The chlorine odor of tap water can be traced to the chlorine “residual,” a low level of chlorine maintained in water to guard against bacteria, viruses and parasites, which water may come in contact with as it flows from the treatment plant to points of use. In the US, even treatment plants that use non-chlorine disinfection technologies are required to add chlorine to the water before it flows into the distribution system. The chlorine residual acts like a “body guard” for water in transit. As long as there is a residual level of chlorine, the consumer is reasonably protected from harmful microorganisms.
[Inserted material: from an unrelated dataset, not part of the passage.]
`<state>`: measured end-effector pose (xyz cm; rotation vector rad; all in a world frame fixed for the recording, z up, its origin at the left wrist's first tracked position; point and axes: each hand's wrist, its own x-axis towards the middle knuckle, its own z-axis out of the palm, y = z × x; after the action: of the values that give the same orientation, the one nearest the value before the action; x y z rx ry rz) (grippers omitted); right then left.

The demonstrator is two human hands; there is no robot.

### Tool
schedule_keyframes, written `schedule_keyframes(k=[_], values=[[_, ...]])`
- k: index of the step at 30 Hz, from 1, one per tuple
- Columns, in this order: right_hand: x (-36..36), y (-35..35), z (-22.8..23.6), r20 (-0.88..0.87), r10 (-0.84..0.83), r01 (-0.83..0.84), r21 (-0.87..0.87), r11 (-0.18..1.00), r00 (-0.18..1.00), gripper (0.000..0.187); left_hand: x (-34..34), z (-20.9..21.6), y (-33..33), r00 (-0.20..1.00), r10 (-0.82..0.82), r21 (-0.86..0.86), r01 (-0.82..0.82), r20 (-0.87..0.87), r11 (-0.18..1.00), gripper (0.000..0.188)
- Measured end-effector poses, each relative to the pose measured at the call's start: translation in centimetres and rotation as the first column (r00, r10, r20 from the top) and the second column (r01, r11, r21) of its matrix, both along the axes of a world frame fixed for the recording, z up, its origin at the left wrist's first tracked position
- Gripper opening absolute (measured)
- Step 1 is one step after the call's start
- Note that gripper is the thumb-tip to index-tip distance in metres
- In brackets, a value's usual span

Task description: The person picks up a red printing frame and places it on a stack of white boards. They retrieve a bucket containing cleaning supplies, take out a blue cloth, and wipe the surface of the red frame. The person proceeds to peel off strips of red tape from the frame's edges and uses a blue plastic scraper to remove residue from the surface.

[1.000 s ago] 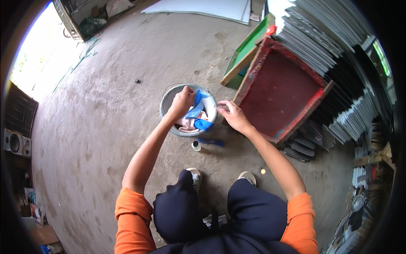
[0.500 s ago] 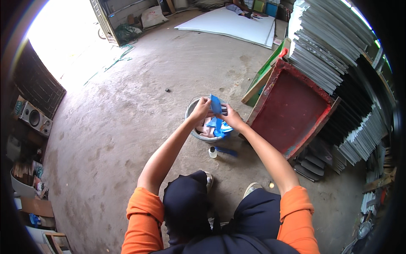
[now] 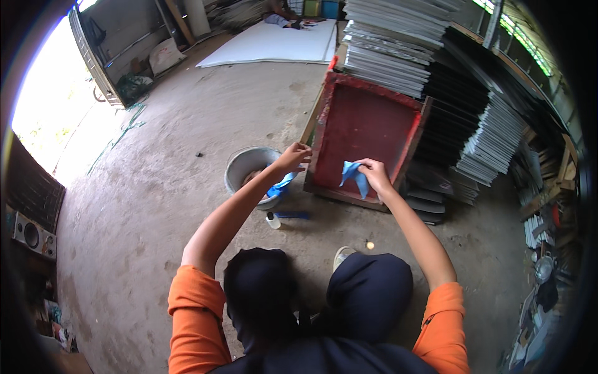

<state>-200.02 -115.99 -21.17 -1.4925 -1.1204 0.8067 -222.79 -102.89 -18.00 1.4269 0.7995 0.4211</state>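
Between the thumb and fingers of my right hand [image 3: 375, 175] hangs a small light-blue cloth [image 3: 354, 177], folded and drooping, in front of a framed dark-red screen [image 3: 367, 128]. My left hand [image 3: 294, 158] is raised to the left of it, by the screen's left edge, with fingers loosely parted and nothing visible in them. Below my left forearm stands a grey bucket [image 3: 235, 167] with blue and pinkish-brown cloths [image 3: 281, 185] inside, one hanging over its rim. A small white bottle with a dark cap [image 3: 273, 221] stands in front of the bucket, beside a flat dark-blue object [image 3: 293, 215].
Stacks of pale panels [image 3: 392, 56] and dark panels [image 3: 451, 118] rise behind and right of the screen. A person [image 3: 280, 17] sits at a large white sheet [image 3: 268, 43] at the back. A speaker [image 3: 32, 235] is at far left; scrap clutters the right wall.
My hands have moved apart and away from the bucket. My right hand has carried the blue cloth right, to the red screen; my left hand has let go of it. The view has turned right.
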Motion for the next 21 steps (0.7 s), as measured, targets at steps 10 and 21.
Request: schedule_keyframes(k=[10, 21], values=[[13.2, -0.8, -0.3, -0.348, -0.642, 0.702, 0.070, 0.708, 0.683, 0.011, 7.8, -4.4, 6.3, 0.975, 0.183, 0.691, -0.045, -0.127, 0.721, 0.035], [18.9, 12.6, -1.9, -0.488, -0.747, 0.889, 0.319, 0.329, 0.451, 0.027, 15.1, -5.7, 11.8, 0.865, 0.368, 0.591, -0.502, 0.341, 0.632, 0.046]])
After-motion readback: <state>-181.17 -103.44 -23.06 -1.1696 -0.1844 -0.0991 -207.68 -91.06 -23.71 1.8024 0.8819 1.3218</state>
According to the American Water Works Association (AWWA), if the chlorine residual level is sufficient without being excessive, water will not smell like chlorine. Yet, sensitivity to the odor of chlorine varies among consumers. The US Environmental Protection Agency (EPA) requires treatment facilities to maintain a chlorine residual level that is chemically detectable but no greater than 4 mg/l. Four milligrams per liter is the “Maximum Residual Disinfectant Level” for chlorine, and it is the level below which there are no known or expected risks to health from exposure to the disinfectant.
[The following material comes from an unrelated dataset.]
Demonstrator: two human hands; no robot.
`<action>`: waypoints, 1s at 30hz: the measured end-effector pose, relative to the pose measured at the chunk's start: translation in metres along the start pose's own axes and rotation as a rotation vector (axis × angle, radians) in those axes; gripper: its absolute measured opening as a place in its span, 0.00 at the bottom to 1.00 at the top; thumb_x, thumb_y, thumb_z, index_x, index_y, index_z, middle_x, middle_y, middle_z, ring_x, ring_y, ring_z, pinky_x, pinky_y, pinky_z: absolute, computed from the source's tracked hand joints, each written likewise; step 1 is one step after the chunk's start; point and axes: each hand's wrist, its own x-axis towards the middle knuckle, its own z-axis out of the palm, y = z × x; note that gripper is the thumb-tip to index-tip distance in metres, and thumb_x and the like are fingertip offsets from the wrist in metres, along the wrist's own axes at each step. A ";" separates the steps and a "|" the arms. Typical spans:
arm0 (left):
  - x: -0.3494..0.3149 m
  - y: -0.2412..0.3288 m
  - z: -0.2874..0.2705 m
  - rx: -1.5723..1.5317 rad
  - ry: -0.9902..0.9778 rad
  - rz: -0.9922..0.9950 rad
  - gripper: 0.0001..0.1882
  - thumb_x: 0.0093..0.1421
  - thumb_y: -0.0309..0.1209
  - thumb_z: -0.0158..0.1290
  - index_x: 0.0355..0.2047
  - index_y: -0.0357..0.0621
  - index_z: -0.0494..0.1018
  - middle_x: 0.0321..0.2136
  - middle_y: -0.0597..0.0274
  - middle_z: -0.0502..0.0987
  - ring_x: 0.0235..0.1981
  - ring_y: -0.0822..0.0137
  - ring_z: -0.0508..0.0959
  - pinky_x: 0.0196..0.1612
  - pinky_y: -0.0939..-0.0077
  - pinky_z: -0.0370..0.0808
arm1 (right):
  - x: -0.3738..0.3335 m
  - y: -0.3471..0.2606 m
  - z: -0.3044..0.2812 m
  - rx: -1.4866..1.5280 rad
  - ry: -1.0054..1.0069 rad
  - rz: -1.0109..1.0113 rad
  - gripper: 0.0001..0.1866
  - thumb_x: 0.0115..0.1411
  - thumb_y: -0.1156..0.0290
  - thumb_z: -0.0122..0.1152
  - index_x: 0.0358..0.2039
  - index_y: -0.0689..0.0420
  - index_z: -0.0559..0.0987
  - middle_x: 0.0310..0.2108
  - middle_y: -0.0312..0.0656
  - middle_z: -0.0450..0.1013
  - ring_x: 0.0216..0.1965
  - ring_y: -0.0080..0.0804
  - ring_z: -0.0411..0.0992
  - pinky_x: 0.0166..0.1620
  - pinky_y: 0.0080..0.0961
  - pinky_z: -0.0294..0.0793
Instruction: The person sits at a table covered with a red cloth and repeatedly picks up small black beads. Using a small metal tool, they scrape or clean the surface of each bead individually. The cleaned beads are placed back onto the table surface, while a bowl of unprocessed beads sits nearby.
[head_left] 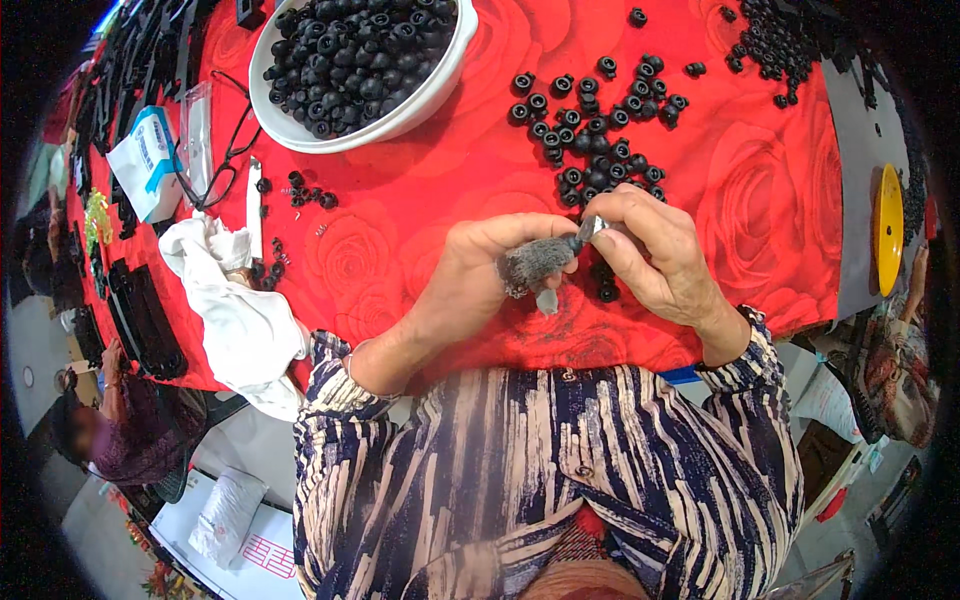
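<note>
My left hand (pixel 470 265) is closed in front of me, around a small black part (pixel 577 243) whose tip shows beside the thumb. A grey, fuzzy cover (pixel 540 262) lies over its fingers; I cannot tell how it is fastened. Close against it, my right hand (pixel 660 255) pinches a small shiny grey piece (pixel 592 228), its kind unclear, touching the black part. Just beyond my hands, several small black ring-ended parts (pixel 598 145) lie loose on the red rose-patterned cloth (pixel 480 180). A few more (pixel 606 290) sit beneath my right hand.
A white bowl (pixel 430 105) heaped with black parts stands at the far left. Nearer lie eyeglasses (pixel 222 180), a white cloth (pixel 245 330) and a blue-white packet (pixel 145 165). More small parts (pixel 775 45) cover the far right, with a yellow disc (pixel 888 230) beyond. Other people sit on both sides.
</note>
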 end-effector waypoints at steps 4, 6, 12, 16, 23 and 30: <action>-0.001 0.003 0.002 -0.018 0.011 -0.034 0.13 0.60 0.25 0.49 0.45 0.34 0.73 0.30 0.63 0.76 0.29 0.76 0.75 0.30 0.81 0.75 | 0.001 -0.002 -0.002 -0.020 -0.010 -0.010 0.07 0.56 0.76 0.54 0.35 0.63 0.72 0.23 0.46 0.66 0.24 0.41 0.68 0.26 0.31 0.66; -0.001 0.003 0.002 0.007 0.010 -0.034 0.12 0.60 0.25 0.49 0.44 0.34 0.73 0.29 0.63 0.76 0.28 0.76 0.75 0.30 0.81 0.75 | 0.001 -0.001 -0.003 -0.019 -0.020 -0.021 0.07 0.55 0.76 0.55 0.35 0.64 0.72 0.23 0.46 0.66 0.24 0.41 0.68 0.26 0.31 0.66; -0.001 0.003 0.001 0.010 0.014 -0.032 0.11 0.60 0.24 0.49 0.42 0.35 0.74 0.29 0.63 0.76 0.26 0.75 0.75 0.29 0.80 0.75 | 0.002 0.000 -0.004 -0.015 -0.040 -0.036 0.07 0.55 0.77 0.56 0.34 0.64 0.72 0.23 0.46 0.66 0.23 0.41 0.68 0.26 0.31 0.66; 0.001 -0.002 -0.002 -0.020 -0.014 -0.026 0.11 0.59 0.24 0.50 0.42 0.36 0.74 0.29 0.62 0.76 0.26 0.75 0.75 0.29 0.80 0.75 | 0.002 -0.001 -0.003 -0.007 -0.036 -0.041 0.07 0.54 0.77 0.57 0.34 0.64 0.73 0.23 0.46 0.67 0.24 0.41 0.68 0.26 0.31 0.66; 0.002 -0.009 -0.006 -0.056 -0.023 -0.043 0.11 0.59 0.22 0.48 0.42 0.36 0.75 0.29 0.62 0.76 0.27 0.75 0.75 0.29 0.80 0.75 | 0.002 0.004 -0.002 0.004 -0.067 -0.040 0.06 0.52 0.77 0.58 0.32 0.63 0.73 0.23 0.45 0.67 0.23 0.40 0.69 0.26 0.31 0.67; 0.010 -0.002 -0.009 -0.105 0.061 0.052 0.12 0.59 0.20 0.47 0.42 0.36 0.74 0.29 0.62 0.76 0.27 0.77 0.73 0.31 0.83 0.73 | -0.003 0.003 0.004 0.071 -0.110 -0.153 0.07 0.50 0.77 0.59 0.32 0.62 0.74 0.22 0.43 0.67 0.22 0.37 0.68 0.25 0.29 0.66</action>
Most people can sense a chlorine residual around 1 mg/l. If your water smells strongly of chlorine, it is possible that your treatment facility conveys water over a long distance, requiring heavy chlorination to maintain chlorine residual throughout the system. (The chlorine residual also may be raised by treatment facilities during warm weather when chlorine dissipates readily from water.)
- Residual chlorine in your water is not harmful. It is actually required by the EPA (Environmental Protection Agency) and MassDEP in order to disinfect water before it is distributed to homes and offices.
- Boiling your tap water or chilling it in the refrigerator will remove the bleach smell from the water.
- The EPA and MassDEP requires chlorine in public water systems but recommends levels below 4mg/L. Chlorine can be smelled at levels of 1mg/L. The City of Methuen has a distribution residual ranging from 0.10 - 1.2mg/L depending on the distance from the treatment plant.
What Can You Do?
Fill a pitcher of water and set it aside for several hours while chlorine dissipates. Transferring the water rapidly between two pitchers can accelerate chlorine dissipation.
Do you have a question about your drinking water quality? If your home is served by our public water system, you should receive a link to Methuen’s consumer confidence report (CCR) each year by July 1 in your water bill. A CCR provides a general overview of the water quality delivered.